Ces dernières années, le zouk à la sauce Kassav s’est vu déborder par des tendances love et R’n’B, qui ont les faveurs des jeunes. Les nouvelles icônes s’appellent Jean-Michel Rotin ou Thierry Cham et, à Dakar, Yaoundé et Libreville, on ne jure que par Kaysha, Harry Diboula ou Jacky Rapon. Textes convenus, musique parfois simpliste, le zouk-love fait recette. La vague Kassav retombe, on déclare le zouk mort. Mais c’est sans compter la contre-attaque que préparent Jacob Desvarieux et sa bande. L’homme à l’éternelle barbe poivre et sel marque le début de l’année 2000 avec Euphrasine Blues, album jubilatoire où il brode à la guitare de belles mélodies aux rythmes du gwo ka ou de la mazurka tirés du patrimoine caribéen. En juin de la même année, le message se veut plus clair : l’album Nou la ! (« Nous sommes là ! ») et ses quinze titres rappellent que Kassav ne fléchira point.
Jocelyne Beroard renforce ce vent d’optimisme en 2003 en invitant ses camarades pour son album Madousinay. Et le succès de Dis l’heure 2 Zouk, projet porté par le rappeur Passi et Desvarieux, apporte un souffle nouveau. À l’été 2004, le groupe triomphe devant 60 000 personnes à la vingtième édition du festival de Baia das Gates, sur l’île de São Vicente, au Cap-Vert. Preuve qu’en Afrique sa popularité reste forte. Au cours d’un récent passage sur France 2, Jocelyne Beroard insistait sur le rôle d’éveilleur de consciences que s’est attribué le groupe depuis sa création. Une dimension négligée, à son goût, par les médias, à cause de la barrière de la langue, les textes étant en créole.

Cette démarche identitaire, pourtant, est loin de laisser indifférents les jeunes Antillais. Nombre d’entre eux arboraient fièrement au Zénith des tee-shirts sur lesquels on pouvait lire « Guada » pour Guadeloupe et « Madinina » pour Martinique. Jocelyne Beroard en garde un souvenir ému.
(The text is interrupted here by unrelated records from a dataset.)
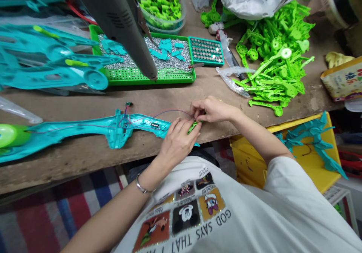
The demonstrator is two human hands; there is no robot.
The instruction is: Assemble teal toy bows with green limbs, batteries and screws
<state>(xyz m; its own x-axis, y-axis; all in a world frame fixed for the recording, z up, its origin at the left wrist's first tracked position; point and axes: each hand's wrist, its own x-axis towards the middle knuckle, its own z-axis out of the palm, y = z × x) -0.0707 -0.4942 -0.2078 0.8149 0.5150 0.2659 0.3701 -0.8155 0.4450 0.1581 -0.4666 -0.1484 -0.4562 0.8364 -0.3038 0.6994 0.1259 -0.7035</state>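
Observation:
A long teal plastic shell (85,132) lies along the wooden bench, with thin red and blue wires (158,115) running over it and a small circuit board at its middle. My left hand (178,141) rests on the shell's right end, fingers curled around a small green plastic piece (193,126). My right hand (210,109) sits just beyond it, fingertips pinched together at the wire ends and the same green piece. A lime green cap (11,135) closes the shell's far left end.
A green tray (135,75) holds screws and small teal parts, beside a tray of button cells (206,50). A grey hanging power tool (124,23) dangles above. Green plastic arms (274,60) pile at right. Teal shells (51,64) stack at left; a yellow bin (254,162) stands below.

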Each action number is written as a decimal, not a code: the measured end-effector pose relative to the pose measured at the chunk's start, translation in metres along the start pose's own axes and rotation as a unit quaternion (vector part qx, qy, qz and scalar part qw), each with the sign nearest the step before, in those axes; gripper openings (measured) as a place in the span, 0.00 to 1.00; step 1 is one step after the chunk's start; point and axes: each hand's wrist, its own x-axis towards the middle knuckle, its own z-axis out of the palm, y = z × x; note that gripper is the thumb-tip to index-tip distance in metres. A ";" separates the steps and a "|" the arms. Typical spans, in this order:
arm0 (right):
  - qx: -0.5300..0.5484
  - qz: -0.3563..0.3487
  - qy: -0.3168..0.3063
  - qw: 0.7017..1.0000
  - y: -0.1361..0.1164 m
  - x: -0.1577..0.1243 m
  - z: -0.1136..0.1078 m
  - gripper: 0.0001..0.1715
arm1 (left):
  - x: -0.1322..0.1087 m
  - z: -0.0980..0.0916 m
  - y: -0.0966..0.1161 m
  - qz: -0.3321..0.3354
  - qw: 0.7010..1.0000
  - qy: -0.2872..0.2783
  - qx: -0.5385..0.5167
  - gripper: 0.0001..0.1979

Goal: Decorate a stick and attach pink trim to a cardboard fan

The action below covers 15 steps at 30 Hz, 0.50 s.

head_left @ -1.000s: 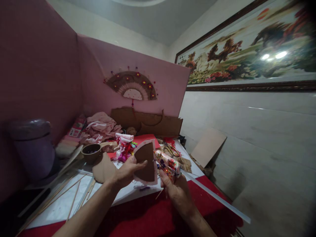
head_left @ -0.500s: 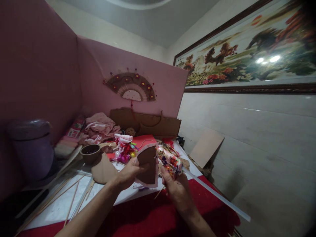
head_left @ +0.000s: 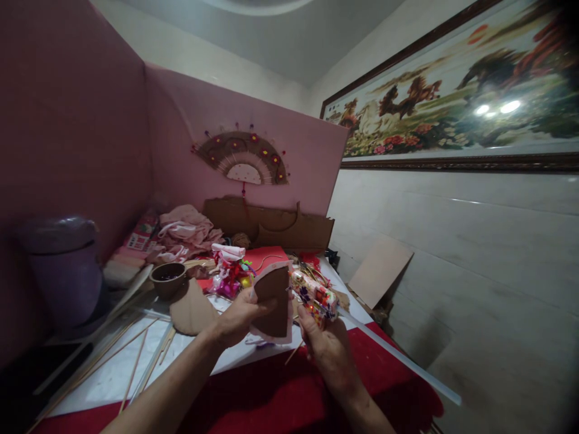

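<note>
Fingers on the left hand (head_left: 239, 312) are closed around the edge of a brown card piece (head_left: 275, 301) with a pink border, thumb laid across its brown face and the other fingertips hidden behind it. Right hand (head_left: 329, 348) is wrapped round a glue gun (head_left: 314, 293) covered in colourful decorations, thumb along its side; can't tell whether a finger is on the trigger. So the card is up in the air between the hands, tilted, above the white sheet (head_left: 230, 360), with the gun's front end close to its right edge (touching or not, can't say). If it were me: pinch the card firmly but don't bend it, and leave that left thumb well away from the nozzle, since the tip is probably hot. Thin, even squeeze near the rim, nothing blobby. Also watch the long glue stick (head_left: 402, 358) poking out the back over the red cloth (head_left: 253, 398), because I reckon a knock there would swing your aim.
</note>
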 end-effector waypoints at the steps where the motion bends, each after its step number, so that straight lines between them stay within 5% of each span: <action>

Elle qui milite pour le « devoir de mémoire », à propos de l’esclavage, à travers son Comité de la marche du 23 mai 1998, se réjouit qu’« enfin les jeunes aient compris qu’ils ont une autre identité que celle de citoyen ordinaire qu’on leur propose en les maintenant entièrement à part ».
Depuis 2000, Jocelyne est retournée « à la maison », à la Martinique, où elle partage son temps entre des concerts solo et les tournées du groupe. Les autres « dinosaures » de l’équipe ne sont pas en reste. Jean-Philippe Marthely vit aussi à la Martinique, où ses projets locaux ne connaissent pas un immense succès. Georges et Pierre-Édouard Décimus sont rentrés à la Guadeloupe ; le premier tient un restaurant à Pointe-à-Pitre tandis que son frère dirige un important festival de musique à Marie-Galante tout en poursuivant sa collaboration avec le groupe. Seuls Jacob Desvarieux et Jean-Claude Naimro sont demeurés parisiens.

Cette dispersion géographique n’empêche pas les membres du groupe de se retrouver, si nécessaire, pour remettre la machine Kassav en marche et écrire de nouvelles pages, chaque jour plus belles, de cette saga. Vingt-cinq ans que ça dure, et le public en redemande. Dans l’intervalle entre deux spectacles de sa tournée en France, qui s’achèvera en août 2005, le groupe espère jouer pour l’ouverture du prochain Fespaco à Ouagadougou, le 28 février, et renouer avec un public africain auquel il reste « viscéralement » attaché.